About this exercise =
Produce word for word the lines of the data below running from the one that has "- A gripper" to the one that has "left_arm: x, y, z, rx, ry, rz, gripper", inclusive, and no others.
Start of Block
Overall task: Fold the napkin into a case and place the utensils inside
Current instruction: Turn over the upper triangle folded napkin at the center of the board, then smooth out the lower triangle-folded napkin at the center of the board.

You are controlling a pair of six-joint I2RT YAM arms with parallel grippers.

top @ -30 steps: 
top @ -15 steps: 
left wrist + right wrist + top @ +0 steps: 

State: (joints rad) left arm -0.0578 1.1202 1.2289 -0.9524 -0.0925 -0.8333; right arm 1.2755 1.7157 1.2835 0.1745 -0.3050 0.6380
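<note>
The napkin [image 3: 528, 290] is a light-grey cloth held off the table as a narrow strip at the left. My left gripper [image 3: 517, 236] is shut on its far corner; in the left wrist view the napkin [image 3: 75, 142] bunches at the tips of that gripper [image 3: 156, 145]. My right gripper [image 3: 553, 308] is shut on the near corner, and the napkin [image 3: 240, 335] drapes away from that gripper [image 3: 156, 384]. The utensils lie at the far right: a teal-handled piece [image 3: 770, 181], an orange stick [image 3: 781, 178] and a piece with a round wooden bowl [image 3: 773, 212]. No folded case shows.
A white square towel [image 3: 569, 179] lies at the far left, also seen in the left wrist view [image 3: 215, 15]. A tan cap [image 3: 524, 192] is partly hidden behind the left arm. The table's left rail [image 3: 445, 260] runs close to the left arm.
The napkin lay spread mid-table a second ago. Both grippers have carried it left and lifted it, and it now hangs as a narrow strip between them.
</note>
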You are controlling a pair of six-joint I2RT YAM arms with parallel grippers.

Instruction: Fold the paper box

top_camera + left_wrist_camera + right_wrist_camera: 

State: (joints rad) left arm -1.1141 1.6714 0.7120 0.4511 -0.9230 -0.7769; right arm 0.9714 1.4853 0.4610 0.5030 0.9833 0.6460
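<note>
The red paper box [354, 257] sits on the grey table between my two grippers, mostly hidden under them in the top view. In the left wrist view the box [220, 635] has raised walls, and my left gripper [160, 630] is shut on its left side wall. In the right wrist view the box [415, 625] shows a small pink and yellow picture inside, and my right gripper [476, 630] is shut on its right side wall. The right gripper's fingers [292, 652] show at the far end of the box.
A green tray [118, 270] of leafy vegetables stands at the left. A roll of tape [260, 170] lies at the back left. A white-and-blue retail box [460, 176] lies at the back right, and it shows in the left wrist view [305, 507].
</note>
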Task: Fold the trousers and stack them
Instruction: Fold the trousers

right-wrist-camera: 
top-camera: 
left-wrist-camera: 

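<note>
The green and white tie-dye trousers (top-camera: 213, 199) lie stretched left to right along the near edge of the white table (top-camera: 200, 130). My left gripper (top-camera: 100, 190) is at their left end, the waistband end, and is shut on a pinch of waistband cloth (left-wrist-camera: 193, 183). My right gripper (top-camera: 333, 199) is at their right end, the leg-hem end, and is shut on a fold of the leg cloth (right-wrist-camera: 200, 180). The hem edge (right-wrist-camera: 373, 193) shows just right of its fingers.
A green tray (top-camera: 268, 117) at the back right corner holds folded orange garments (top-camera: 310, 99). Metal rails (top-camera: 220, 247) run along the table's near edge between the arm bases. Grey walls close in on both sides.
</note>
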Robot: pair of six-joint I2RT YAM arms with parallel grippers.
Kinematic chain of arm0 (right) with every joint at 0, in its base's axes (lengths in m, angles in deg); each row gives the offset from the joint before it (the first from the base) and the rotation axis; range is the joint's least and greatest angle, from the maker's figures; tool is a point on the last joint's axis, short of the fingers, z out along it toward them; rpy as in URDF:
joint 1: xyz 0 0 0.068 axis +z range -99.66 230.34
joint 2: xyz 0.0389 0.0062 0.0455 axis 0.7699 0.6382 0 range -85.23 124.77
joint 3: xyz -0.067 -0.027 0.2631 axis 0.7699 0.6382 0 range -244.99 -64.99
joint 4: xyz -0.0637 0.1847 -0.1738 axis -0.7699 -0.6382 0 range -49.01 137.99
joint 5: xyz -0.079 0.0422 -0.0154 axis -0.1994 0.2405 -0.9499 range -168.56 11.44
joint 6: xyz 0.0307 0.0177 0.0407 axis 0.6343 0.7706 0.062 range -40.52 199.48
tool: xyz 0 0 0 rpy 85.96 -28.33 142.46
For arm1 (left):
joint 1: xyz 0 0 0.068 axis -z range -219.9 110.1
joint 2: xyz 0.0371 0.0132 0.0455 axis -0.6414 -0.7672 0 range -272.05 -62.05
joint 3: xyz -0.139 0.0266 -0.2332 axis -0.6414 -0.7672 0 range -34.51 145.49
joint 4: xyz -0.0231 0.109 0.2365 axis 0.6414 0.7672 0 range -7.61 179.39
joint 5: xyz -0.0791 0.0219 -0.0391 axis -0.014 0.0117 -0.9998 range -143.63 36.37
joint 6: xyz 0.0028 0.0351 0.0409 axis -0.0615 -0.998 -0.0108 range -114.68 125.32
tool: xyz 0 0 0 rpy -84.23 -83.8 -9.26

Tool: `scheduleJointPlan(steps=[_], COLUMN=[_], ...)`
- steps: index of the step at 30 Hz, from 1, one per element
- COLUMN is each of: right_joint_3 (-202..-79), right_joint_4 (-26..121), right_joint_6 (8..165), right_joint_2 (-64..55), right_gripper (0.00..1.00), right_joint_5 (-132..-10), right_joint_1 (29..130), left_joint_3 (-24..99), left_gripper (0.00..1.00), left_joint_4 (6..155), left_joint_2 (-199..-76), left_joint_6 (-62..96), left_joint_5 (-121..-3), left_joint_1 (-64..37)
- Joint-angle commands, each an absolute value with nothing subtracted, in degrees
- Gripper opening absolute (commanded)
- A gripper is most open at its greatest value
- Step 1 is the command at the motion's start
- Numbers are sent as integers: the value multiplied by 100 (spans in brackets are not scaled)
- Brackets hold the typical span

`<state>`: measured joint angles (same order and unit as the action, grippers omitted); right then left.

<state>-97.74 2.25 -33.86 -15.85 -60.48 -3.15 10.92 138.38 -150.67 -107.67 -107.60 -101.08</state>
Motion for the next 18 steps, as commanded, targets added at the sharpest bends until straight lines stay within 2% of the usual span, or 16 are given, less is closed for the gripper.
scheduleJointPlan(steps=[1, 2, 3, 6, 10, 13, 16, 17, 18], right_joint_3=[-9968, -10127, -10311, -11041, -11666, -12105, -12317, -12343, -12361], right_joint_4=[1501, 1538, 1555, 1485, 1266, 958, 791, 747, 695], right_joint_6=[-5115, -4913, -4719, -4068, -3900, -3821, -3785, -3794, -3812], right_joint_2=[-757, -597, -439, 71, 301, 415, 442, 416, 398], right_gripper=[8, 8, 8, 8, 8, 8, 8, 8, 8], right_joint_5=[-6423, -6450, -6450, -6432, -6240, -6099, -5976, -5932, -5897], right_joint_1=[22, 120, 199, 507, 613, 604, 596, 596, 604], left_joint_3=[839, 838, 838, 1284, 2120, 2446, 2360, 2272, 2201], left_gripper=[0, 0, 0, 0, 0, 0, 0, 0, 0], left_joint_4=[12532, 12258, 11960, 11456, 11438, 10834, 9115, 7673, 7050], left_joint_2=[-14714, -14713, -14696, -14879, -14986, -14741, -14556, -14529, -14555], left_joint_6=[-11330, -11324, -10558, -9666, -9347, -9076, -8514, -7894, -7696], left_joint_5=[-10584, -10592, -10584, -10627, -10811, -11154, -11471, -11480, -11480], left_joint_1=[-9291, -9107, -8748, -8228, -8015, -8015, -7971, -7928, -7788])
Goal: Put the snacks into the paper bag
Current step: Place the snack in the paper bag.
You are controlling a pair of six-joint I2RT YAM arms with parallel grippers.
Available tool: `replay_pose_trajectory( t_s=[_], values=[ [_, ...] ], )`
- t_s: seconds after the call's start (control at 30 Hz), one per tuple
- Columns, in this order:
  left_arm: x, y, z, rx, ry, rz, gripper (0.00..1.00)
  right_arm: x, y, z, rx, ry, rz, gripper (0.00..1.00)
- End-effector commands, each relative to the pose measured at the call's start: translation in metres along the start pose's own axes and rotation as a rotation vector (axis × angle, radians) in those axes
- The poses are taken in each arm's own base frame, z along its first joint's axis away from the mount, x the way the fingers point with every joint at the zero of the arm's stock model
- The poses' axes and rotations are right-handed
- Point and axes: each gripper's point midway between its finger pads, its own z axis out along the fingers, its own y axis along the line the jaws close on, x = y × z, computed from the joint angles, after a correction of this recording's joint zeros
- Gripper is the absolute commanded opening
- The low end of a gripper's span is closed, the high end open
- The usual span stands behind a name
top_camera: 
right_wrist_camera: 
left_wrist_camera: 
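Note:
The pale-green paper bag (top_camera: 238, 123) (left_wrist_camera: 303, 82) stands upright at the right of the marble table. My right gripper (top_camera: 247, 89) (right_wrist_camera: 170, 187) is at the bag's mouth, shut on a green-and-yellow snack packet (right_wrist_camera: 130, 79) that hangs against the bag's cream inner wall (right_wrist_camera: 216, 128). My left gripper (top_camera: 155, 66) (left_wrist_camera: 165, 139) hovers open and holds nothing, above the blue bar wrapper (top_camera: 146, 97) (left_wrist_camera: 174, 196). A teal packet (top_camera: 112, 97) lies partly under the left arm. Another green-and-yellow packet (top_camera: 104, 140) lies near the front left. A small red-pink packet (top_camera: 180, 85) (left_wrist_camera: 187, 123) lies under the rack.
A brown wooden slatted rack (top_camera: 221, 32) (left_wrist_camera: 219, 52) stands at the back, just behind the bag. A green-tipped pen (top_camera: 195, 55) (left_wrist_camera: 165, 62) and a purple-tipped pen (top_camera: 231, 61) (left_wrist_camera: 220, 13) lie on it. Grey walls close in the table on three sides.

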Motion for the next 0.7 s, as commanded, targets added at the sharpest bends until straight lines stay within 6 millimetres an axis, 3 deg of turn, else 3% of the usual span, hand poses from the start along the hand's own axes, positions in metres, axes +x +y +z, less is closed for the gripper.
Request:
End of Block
Written answer =
- A gripper is most open at its greatest value
- Step 1 is the command at the motion's start
- Numbers are sent as integers: the value multiplied by 100 (spans in brackets are not scaled)
- Brackets hold the typical span

`<state>`: measured joint angles (same order and unit as the action, grippers omitted); right then left.

<state>-97.74 2.25 -33.86 -15.85 -60.48 -3.15 10.92 138.38 -150.67 -107.67 -107.60 -101.08</state>
Motion for the next 18 steps, as commanded, targets added at the sharpest bends until straight lines stay within 2% of the usual span, or 16 are given, less is closed for the gripper.
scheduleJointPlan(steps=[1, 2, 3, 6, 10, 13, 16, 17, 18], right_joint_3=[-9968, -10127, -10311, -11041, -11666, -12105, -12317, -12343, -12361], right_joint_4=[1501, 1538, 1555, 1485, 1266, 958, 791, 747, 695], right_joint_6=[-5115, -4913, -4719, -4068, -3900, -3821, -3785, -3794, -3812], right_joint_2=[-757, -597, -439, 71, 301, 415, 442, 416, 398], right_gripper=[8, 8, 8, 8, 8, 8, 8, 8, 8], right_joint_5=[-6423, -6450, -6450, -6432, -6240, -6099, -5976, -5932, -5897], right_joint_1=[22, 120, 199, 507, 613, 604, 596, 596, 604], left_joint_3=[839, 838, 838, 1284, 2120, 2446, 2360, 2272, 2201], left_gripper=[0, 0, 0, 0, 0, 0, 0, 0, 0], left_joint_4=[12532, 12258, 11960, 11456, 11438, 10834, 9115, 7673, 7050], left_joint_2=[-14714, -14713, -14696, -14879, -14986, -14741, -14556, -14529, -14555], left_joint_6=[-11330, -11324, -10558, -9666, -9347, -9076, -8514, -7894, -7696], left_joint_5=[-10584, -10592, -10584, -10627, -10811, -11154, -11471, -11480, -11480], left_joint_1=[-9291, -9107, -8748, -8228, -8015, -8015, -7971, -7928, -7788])
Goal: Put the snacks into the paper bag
Current step: Place the snack in the paper bag.
You are controlling a pair of six-joint I2RT YAM arms with parallel grippers.
Available tool: `replay_pose_trajectory( t_s=[_], values=[ [_, ...] ], )`
- t_s: seconds after the call's start (control at 30 Hz), one per tuple
- Columns, in this order:
  left_arm: x, y, z, rx, ry, rz, gripper (0.00..1.00)

No additional output will be given.